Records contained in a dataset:

= = = = = = =

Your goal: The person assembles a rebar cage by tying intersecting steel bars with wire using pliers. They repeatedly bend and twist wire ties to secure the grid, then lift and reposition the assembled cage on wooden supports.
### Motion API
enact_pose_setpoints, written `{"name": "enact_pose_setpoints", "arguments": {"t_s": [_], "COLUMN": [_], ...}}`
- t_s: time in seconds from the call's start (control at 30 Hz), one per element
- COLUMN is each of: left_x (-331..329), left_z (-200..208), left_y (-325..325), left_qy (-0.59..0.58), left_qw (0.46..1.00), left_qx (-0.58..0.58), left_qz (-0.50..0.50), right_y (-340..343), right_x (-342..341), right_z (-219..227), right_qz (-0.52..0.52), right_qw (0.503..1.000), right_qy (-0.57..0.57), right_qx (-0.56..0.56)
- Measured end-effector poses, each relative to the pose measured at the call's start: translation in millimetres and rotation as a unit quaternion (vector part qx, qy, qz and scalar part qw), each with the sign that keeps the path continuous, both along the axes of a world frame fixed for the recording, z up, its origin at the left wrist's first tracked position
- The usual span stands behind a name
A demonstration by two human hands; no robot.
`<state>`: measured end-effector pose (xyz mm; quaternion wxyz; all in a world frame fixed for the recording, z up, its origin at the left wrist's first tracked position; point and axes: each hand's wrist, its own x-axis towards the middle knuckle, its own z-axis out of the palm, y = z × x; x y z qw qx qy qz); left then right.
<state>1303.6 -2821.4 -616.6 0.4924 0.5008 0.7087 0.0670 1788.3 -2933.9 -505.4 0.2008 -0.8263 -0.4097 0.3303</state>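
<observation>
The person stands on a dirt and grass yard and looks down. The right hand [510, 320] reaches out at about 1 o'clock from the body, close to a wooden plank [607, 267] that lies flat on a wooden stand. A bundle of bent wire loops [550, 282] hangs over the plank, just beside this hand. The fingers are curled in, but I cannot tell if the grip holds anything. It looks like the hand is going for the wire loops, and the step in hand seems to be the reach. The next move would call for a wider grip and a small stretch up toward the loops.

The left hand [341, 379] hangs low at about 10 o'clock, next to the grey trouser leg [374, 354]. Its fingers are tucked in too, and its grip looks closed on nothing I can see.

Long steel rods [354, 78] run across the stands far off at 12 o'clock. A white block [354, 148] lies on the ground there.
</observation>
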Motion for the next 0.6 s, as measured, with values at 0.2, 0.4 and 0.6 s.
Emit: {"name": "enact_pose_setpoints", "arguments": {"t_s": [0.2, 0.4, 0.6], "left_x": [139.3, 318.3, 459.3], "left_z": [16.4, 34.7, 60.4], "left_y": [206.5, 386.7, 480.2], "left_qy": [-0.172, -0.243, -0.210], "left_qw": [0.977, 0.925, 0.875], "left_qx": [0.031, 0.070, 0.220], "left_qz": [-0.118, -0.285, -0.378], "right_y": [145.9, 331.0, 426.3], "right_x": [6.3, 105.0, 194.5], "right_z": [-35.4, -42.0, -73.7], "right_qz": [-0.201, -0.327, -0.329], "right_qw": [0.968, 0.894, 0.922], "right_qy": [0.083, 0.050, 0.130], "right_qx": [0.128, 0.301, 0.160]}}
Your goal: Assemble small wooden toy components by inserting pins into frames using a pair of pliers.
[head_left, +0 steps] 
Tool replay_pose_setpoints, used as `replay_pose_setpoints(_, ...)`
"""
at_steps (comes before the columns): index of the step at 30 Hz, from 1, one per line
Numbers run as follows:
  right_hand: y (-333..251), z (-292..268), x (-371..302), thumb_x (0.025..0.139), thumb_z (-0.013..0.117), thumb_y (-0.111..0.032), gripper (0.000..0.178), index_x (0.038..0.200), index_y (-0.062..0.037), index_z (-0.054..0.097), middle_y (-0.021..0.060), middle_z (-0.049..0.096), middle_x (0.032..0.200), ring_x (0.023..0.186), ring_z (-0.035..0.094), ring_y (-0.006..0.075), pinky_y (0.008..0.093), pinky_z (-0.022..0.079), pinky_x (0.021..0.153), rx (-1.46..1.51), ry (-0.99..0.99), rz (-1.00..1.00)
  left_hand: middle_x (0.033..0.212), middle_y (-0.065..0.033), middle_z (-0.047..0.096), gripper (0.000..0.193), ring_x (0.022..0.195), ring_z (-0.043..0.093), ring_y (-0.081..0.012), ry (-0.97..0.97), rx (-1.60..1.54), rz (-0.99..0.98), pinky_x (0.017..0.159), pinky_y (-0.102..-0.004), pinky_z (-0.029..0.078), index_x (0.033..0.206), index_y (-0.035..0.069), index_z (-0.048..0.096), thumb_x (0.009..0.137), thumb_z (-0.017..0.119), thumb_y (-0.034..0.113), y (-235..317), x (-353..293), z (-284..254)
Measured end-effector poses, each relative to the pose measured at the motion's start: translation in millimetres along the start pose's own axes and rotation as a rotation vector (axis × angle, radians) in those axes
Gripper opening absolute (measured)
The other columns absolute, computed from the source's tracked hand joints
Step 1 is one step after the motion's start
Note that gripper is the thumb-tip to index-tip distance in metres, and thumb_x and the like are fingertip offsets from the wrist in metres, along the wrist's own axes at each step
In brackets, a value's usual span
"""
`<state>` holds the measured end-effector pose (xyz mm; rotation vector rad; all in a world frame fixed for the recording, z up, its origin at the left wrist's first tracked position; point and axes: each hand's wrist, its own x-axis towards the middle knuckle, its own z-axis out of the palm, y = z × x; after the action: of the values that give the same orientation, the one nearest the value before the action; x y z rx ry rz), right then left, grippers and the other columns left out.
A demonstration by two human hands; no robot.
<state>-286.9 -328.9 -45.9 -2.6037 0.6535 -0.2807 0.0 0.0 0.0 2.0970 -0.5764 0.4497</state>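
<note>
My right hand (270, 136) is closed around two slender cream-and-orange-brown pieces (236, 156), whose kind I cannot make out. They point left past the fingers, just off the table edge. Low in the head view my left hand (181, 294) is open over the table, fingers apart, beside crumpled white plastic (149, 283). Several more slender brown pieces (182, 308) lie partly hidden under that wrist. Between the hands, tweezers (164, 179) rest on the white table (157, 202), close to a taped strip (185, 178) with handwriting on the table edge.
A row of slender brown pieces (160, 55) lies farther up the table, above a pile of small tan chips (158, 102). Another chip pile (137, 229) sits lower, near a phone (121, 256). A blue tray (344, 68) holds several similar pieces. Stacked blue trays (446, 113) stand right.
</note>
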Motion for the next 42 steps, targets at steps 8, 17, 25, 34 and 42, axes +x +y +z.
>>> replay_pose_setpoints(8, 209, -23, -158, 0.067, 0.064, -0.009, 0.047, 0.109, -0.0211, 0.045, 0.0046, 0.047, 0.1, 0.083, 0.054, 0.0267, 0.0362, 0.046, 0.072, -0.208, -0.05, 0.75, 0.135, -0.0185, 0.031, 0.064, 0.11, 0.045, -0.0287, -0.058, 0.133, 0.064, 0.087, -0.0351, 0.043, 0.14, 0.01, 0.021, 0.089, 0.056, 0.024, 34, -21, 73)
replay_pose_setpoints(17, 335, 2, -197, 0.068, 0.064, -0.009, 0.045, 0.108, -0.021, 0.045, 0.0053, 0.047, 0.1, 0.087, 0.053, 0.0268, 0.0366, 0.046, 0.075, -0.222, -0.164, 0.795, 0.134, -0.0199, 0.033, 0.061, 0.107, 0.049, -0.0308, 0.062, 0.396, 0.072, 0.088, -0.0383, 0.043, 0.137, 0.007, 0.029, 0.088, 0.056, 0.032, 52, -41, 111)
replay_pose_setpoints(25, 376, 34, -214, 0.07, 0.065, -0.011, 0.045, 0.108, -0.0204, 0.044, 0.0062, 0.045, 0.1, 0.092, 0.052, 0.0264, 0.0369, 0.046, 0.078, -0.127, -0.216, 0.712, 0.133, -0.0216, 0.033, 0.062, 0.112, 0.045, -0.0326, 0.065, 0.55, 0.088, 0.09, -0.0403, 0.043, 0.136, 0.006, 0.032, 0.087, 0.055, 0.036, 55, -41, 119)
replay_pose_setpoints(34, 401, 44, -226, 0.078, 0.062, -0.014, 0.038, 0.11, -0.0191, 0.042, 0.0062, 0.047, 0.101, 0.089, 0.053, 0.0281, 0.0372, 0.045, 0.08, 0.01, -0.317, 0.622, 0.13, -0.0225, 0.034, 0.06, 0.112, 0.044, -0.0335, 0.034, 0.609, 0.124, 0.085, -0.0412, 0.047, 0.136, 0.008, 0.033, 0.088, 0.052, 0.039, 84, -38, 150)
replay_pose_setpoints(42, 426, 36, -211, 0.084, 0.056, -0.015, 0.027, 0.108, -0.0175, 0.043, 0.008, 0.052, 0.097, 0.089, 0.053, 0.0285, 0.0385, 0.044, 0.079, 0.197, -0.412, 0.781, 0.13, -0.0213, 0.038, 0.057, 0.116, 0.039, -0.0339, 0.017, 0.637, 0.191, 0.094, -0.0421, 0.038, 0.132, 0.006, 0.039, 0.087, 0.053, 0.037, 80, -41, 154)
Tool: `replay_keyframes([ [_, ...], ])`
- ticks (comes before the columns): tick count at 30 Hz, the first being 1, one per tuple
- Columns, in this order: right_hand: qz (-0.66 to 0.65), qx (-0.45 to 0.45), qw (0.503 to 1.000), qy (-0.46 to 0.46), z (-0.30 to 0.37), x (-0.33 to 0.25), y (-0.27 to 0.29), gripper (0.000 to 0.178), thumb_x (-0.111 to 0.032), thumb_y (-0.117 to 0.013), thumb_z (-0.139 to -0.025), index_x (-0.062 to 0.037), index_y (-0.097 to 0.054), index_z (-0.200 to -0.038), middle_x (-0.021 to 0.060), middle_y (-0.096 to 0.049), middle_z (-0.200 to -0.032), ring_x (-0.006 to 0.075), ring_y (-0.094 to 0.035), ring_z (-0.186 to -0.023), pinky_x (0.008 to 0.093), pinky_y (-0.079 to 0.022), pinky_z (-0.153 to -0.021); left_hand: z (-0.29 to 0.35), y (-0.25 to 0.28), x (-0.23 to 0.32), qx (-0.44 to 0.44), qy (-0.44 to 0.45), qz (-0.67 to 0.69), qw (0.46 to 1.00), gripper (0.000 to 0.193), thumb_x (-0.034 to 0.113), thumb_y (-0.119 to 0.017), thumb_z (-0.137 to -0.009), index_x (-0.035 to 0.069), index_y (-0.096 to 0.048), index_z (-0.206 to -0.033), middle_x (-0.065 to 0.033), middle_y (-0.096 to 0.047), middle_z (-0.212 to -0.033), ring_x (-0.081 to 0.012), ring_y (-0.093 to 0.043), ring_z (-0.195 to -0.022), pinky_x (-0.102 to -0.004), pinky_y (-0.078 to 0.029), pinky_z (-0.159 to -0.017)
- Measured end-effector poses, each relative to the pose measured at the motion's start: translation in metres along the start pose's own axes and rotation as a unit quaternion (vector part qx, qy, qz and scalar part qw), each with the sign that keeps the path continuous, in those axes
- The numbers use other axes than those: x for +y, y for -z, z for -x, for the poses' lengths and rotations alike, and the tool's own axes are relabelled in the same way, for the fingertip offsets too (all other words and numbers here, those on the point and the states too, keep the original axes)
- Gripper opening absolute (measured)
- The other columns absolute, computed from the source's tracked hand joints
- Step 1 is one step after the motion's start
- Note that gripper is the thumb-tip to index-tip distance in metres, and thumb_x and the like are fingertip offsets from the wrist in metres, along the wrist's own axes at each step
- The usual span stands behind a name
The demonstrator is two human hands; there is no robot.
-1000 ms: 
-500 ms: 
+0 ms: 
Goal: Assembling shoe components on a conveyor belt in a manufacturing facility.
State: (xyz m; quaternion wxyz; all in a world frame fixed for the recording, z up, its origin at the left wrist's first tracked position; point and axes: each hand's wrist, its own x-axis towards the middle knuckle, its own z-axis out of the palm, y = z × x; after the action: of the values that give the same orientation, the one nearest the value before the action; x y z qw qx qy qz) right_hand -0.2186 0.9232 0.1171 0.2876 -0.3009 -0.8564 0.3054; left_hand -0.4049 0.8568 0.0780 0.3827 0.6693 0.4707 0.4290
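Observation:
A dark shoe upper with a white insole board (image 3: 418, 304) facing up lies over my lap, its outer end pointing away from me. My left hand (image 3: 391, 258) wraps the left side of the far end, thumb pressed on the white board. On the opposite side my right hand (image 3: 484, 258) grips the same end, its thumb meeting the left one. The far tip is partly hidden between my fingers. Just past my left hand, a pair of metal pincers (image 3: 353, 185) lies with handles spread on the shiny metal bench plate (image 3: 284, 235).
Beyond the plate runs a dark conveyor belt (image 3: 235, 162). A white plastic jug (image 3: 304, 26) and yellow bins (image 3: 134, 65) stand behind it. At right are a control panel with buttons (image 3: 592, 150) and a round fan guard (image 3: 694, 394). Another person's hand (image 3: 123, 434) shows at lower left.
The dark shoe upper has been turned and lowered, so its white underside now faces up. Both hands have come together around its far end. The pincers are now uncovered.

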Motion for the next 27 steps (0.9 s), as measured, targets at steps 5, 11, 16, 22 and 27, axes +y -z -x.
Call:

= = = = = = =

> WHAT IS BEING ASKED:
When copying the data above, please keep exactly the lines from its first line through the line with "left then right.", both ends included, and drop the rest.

> EXERCISE OUTPUT:
Your goal: The person assembles a rebar cage by tying intersecting steel bars with wire using pliers. They repeatedly bend and twist wire ties to secure the grid, then lift and reposition the assembled cage on wooden supports.
### Motion API
enact_pose_setpoints, written `{"name": "enact_pose_setpoints", "arguments": {"t_s": [_], "COLUMN": [_], ...}}`
- t_s: time in seconds from the call's start (control at 30 Hz), one per element
- COLUMN is each of: left_x (-331..329), left_z (-200..208), left_y (-325..325), left_qy (-0.59..0.58), left_qw (0.46..1.00), left_qx (-0.58..0.58), left_qz (-0.50..0.50), right_y (-340..343), right_x (-342..341), right_z (-219..227), right_qz (-0.52..0.52), right_qw (0.503..1.000), right_qy (-0.57..0.57), right_qx (-0.56..0.56)
- Measured end-effector poses, each relative to the pose measured at the call's start: translation in millimetres and rotation as a unit quaternion (vector part qx, qy, qz and scalar part qw), each with the sign that keeps the path continuous, both along the axes of a world frame fixed for the recording, z up, its origin at the left wrist's first tracked position
- The usual span stands behind a name
A demonstration by two human hands; no robot.
`<state>`: measured end-effector pose (xyz mm; quaternion wxyz; all in a world frame fixed for the recording, z up, its origin at the left wrist's first tracked position; point and axes: each hand's wrist, its own x-axis towards the middle knuckle, its own z-axis out of the palm, y = z × x; x y z qw qx qy qz); left then right.

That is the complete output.